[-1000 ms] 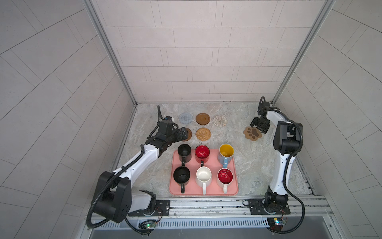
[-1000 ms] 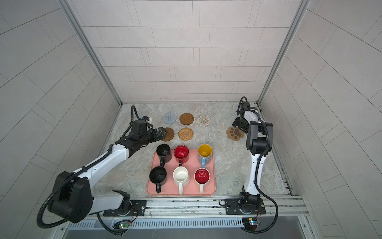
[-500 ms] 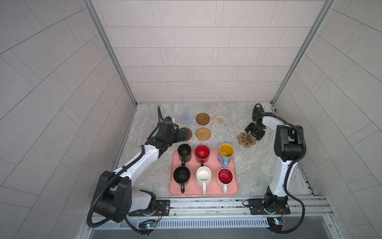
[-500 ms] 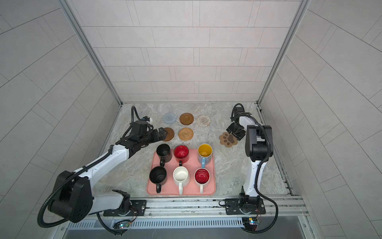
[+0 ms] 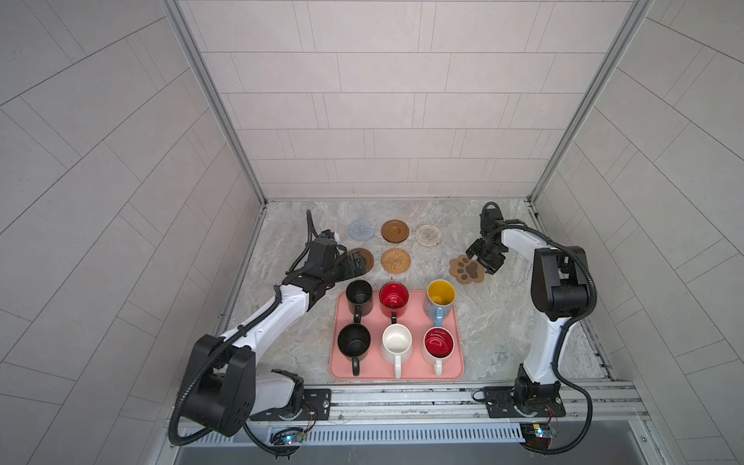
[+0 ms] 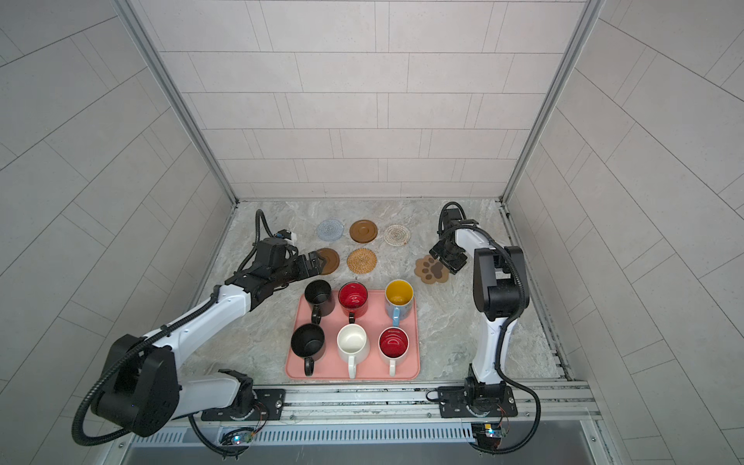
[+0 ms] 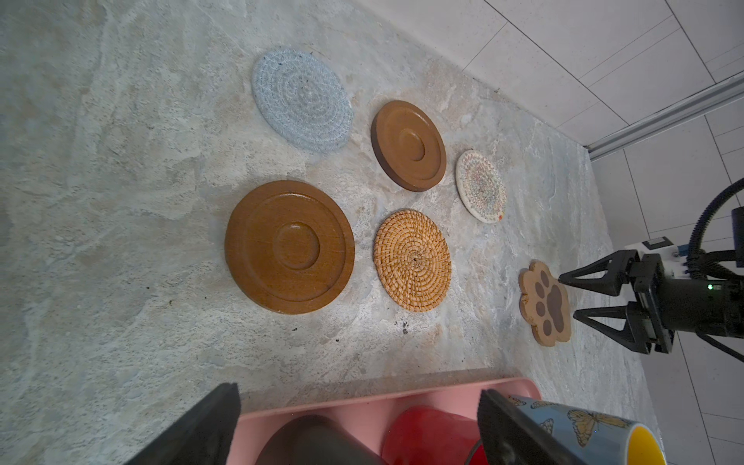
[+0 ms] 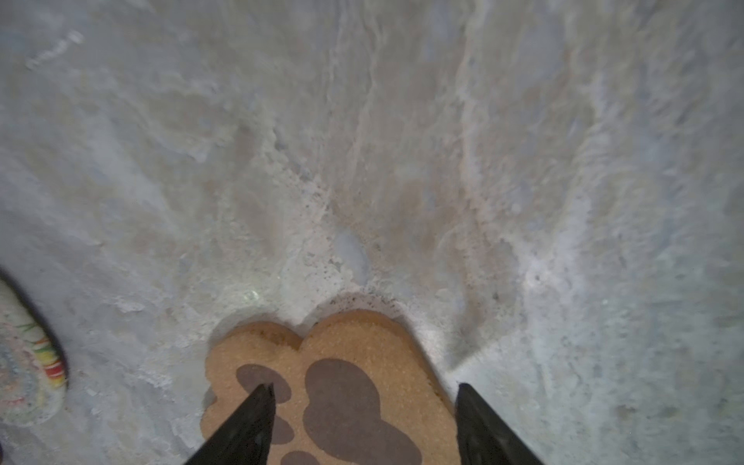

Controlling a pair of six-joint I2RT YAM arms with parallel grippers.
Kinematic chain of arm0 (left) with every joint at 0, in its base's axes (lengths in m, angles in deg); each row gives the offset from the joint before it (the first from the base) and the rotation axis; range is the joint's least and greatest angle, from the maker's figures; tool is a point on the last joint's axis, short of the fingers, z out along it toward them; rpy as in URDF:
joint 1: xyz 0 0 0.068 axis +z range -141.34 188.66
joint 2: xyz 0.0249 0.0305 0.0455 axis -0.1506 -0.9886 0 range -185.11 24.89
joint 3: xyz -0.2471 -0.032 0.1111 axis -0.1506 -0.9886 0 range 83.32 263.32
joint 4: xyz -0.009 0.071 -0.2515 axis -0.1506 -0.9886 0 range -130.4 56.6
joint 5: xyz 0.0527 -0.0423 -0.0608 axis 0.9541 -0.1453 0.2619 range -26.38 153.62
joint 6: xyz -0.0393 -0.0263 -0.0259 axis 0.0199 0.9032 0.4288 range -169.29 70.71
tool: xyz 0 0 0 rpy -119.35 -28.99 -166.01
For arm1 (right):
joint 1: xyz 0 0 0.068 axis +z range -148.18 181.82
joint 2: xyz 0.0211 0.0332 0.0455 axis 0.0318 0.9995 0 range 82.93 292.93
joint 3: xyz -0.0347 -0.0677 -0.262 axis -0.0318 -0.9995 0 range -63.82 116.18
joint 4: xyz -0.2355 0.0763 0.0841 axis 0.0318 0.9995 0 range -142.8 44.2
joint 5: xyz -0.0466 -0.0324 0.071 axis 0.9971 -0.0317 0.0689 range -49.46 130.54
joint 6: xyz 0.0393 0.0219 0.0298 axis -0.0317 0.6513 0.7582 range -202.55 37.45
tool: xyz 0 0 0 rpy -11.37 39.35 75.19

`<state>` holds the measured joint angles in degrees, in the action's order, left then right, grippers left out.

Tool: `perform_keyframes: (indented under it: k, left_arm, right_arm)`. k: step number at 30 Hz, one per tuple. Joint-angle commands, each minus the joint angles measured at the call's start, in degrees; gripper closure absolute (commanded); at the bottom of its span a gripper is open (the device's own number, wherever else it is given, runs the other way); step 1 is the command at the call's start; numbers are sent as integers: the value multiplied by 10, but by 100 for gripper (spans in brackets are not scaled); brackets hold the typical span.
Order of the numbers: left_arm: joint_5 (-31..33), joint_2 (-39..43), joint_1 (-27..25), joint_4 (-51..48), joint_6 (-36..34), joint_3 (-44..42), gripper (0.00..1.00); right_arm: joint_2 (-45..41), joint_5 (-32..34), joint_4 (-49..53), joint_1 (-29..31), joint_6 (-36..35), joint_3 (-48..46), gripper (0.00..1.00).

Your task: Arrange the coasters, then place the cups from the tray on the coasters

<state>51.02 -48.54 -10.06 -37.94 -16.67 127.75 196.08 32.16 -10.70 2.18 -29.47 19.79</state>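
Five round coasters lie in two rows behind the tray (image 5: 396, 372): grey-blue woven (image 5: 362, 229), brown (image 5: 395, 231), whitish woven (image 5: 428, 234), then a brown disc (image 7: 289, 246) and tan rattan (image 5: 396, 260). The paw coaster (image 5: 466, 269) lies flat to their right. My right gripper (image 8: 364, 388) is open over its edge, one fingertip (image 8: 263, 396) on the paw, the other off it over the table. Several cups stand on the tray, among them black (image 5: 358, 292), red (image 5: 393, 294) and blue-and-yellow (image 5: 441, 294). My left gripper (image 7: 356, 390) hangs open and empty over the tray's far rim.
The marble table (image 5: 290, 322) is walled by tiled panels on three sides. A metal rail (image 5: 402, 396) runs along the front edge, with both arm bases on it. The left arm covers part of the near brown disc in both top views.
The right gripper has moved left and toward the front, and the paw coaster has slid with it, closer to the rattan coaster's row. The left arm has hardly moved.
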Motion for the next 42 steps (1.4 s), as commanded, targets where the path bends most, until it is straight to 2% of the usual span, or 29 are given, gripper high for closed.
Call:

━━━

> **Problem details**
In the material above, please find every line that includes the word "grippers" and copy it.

> **Response area**
Controlling a pair of six-joint I2RT YAM arms with parallel grippers.
`<state>` holds the measured joint angles in degrees, in the action's order, left then right, grippers left out.

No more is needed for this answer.